In stiff-soled lune-de-miel sandals
she skids up the cobbled, man-made dome
smiling at an implicit, adoring eye.
The lovely skirt balloons, unwraps

a startled O O of kneecaps, a slight
indrawn gasp of thigh. And then
she twists away as if strafed, thrashes, flails,
swats. He snaps and snaps. Her round eyes fill
with bombazine panic, pain, hate, néant.

The Kodak blanc-et-noir omits the hot
pink of skirt and welt, and how,
across the droning gulf of afternoon,
forty six chromosomes, a perfect 50’s His and Hers,
waved their arms and crossed their legs.

On the sixth photo, the one I call
Mother Seated Upon Cairn, Weeping ,
my father footnoted a fat hymenopteran,
in broad cartoonish stripes, piqûre en garde,
the bee-de-miel, leering, bumbling in.

Needless to say, a memory, that icon of pastness, is a mutable event that transpires wholly in the present. Memories fade, sharpen, change, disappear, arise de novo, get implanted -- it's a wonder human personalities cohere at all.

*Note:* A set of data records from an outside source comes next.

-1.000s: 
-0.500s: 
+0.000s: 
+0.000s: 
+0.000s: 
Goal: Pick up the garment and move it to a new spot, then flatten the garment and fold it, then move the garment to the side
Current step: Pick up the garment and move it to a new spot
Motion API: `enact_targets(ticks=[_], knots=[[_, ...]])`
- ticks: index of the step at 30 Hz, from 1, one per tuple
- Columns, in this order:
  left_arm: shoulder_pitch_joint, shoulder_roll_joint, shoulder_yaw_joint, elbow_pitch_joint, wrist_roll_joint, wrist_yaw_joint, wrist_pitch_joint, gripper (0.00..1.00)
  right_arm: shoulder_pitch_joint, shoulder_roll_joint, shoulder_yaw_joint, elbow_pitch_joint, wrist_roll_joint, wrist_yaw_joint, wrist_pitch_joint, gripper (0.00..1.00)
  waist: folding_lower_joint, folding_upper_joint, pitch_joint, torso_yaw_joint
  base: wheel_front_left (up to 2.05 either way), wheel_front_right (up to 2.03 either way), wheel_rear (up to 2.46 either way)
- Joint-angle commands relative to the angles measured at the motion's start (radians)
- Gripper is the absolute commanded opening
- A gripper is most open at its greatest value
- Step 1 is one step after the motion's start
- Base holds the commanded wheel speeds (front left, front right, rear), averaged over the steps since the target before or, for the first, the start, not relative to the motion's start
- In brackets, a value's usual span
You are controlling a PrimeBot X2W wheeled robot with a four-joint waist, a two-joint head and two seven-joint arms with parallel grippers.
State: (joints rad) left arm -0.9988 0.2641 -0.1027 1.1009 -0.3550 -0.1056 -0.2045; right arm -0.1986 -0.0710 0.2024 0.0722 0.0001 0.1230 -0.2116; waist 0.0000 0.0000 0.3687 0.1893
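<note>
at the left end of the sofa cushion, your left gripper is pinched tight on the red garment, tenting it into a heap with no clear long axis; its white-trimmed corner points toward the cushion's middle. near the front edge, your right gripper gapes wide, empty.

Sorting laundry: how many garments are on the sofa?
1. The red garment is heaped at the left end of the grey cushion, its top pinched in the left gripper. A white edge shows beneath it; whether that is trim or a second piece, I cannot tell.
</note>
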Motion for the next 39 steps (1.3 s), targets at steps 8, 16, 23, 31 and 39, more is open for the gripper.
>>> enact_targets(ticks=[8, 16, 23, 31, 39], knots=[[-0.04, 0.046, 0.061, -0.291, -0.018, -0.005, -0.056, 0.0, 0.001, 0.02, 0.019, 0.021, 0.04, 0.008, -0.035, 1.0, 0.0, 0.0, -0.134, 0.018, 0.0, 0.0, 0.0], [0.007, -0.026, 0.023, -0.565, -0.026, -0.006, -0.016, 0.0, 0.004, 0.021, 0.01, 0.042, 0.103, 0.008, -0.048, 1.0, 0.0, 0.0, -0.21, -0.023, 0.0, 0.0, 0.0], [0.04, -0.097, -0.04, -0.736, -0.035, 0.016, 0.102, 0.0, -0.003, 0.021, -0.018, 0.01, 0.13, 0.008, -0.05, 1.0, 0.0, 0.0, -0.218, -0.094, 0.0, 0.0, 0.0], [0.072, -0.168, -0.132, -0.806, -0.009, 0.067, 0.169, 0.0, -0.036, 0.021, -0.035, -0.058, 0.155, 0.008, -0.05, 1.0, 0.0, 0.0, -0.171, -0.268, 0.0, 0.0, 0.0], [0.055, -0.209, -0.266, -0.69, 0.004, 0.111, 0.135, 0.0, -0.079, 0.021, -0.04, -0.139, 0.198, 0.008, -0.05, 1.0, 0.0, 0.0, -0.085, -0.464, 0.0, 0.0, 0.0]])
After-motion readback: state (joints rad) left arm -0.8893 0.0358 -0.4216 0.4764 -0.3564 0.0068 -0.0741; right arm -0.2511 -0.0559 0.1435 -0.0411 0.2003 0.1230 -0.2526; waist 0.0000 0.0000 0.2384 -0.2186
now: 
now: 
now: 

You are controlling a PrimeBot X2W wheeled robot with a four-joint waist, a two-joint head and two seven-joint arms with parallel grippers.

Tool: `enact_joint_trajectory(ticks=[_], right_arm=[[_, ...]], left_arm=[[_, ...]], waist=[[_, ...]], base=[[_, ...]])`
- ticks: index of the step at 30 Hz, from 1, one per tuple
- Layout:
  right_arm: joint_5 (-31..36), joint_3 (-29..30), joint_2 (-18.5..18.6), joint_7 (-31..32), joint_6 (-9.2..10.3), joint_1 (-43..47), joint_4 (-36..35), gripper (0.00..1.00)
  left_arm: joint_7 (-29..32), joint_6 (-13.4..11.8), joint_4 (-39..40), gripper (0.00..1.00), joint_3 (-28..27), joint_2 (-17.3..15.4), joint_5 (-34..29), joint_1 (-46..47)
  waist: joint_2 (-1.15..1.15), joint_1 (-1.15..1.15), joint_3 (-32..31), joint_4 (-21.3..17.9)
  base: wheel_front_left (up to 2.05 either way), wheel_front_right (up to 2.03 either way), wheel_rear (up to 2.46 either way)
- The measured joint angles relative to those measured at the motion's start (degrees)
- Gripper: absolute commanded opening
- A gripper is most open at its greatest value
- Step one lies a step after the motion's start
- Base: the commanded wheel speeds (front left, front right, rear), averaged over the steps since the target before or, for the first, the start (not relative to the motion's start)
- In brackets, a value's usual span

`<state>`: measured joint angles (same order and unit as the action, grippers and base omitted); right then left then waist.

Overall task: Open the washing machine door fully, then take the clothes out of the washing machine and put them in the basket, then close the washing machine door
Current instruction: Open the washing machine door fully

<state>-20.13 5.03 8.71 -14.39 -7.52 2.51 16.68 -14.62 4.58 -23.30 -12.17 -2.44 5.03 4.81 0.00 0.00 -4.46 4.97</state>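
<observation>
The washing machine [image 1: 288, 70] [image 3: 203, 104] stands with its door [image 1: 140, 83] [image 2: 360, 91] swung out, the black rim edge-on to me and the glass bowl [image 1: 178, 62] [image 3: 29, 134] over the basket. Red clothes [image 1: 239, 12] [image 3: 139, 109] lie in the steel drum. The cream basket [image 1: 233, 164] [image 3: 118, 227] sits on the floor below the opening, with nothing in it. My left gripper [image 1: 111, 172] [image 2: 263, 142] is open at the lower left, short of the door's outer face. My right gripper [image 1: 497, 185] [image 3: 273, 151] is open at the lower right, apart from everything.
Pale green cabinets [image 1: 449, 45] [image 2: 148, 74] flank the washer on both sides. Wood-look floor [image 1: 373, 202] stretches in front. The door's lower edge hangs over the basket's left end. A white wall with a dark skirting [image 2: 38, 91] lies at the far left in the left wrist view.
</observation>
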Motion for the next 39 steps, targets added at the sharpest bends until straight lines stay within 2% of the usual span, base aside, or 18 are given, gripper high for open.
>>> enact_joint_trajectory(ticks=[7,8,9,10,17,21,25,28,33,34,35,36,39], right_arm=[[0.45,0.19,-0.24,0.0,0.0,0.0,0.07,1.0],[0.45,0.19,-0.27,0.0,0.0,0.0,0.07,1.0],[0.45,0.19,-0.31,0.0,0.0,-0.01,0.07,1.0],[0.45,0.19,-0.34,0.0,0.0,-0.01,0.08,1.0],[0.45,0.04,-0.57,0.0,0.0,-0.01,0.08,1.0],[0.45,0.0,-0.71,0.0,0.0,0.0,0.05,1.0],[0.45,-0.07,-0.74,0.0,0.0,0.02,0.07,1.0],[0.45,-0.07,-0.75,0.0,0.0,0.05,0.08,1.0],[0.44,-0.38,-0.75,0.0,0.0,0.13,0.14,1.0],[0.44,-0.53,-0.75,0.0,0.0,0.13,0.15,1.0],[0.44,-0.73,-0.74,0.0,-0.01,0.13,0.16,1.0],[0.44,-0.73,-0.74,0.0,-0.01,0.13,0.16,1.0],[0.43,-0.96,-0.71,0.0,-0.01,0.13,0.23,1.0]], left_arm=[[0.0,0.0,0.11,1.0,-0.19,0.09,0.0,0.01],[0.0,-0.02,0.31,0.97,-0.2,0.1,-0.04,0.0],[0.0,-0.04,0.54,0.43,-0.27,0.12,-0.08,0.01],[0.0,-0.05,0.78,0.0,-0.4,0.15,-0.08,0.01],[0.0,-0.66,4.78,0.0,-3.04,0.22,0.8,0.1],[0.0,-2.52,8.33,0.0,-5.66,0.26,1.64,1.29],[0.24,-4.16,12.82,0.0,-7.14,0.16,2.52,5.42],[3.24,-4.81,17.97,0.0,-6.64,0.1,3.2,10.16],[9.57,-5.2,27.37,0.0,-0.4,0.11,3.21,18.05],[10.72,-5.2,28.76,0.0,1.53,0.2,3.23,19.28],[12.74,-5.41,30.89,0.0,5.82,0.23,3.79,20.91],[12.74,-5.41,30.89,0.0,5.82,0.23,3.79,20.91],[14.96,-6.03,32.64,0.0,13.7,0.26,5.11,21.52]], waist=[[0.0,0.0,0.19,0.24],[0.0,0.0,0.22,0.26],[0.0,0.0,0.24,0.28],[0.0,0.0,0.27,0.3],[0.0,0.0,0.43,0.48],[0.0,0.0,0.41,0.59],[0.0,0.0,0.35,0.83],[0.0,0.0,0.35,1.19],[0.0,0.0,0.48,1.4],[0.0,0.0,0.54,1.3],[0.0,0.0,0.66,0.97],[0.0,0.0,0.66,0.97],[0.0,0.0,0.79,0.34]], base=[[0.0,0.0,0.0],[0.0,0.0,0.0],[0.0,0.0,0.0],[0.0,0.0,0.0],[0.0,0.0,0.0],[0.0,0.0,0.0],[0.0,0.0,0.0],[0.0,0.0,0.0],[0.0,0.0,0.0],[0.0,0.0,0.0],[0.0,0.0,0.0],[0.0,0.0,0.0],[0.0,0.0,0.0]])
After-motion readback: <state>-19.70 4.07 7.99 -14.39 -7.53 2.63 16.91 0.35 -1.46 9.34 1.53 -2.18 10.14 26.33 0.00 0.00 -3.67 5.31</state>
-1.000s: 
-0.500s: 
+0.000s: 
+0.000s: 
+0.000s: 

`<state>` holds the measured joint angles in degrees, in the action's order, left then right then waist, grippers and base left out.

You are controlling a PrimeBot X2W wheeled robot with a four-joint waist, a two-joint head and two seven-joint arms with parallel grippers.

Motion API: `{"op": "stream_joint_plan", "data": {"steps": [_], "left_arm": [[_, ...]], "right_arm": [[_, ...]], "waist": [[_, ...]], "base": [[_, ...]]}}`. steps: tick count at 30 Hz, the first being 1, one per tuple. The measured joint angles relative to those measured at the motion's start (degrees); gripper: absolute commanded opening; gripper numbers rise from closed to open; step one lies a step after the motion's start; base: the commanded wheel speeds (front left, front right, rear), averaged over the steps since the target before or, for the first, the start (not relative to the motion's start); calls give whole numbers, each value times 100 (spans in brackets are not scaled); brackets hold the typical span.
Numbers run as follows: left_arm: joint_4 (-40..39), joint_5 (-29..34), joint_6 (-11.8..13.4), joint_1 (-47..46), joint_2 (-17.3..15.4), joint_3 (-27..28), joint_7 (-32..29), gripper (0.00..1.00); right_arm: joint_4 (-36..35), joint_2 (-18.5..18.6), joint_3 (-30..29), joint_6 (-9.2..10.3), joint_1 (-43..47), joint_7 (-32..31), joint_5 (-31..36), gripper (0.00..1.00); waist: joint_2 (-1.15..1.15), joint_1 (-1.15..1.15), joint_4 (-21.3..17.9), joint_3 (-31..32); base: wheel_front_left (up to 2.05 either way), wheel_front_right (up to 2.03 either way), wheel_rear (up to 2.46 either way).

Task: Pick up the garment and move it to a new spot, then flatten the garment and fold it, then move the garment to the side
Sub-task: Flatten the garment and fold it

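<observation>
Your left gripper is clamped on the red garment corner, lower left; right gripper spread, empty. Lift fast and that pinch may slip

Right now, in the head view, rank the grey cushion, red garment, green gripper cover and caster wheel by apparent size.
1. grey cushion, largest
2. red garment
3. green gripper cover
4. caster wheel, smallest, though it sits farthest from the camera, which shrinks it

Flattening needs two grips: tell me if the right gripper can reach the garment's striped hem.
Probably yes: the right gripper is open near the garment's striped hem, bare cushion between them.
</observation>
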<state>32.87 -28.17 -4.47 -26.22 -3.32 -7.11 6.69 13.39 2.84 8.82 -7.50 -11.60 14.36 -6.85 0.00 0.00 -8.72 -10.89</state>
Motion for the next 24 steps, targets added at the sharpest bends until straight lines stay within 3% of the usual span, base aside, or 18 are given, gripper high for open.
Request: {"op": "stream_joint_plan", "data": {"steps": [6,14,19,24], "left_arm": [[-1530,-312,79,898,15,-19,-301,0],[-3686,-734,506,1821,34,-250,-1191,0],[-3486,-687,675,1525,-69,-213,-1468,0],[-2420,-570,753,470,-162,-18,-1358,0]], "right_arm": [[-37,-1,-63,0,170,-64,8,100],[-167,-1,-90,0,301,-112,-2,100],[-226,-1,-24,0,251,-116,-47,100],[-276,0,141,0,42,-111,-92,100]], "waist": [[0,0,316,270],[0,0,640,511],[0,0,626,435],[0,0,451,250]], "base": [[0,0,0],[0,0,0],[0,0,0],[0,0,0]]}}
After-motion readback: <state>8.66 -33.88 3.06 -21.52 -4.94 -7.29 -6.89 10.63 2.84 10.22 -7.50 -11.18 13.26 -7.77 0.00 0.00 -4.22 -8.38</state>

Commenting on my Love Letter post below, Dale calls writing a form of "clasping." What a great word. Clasping -- holding, gathering together, connecting, bundling, embracing.

I love how it subtly differs from clinging. It's looser, more provisional, spacious, temporary. The rope around a bundle of sticks rots; the sticks fall away.

I do think my writing has always been an attempt to fix the past. To fix it as in correct, revise, reshape. And to fix it as in freeze or preserve. There's both clasping and clinging involved. And dissemination: the wish to imprint simulacra of myself into the minds of others, an act of self-amplification and connection.

It's all very naive and primitive, fit for archiving in a dusty annex of The Museum Of Bad Art (MOBA)*.

*I've been there. It's all it promises, and more.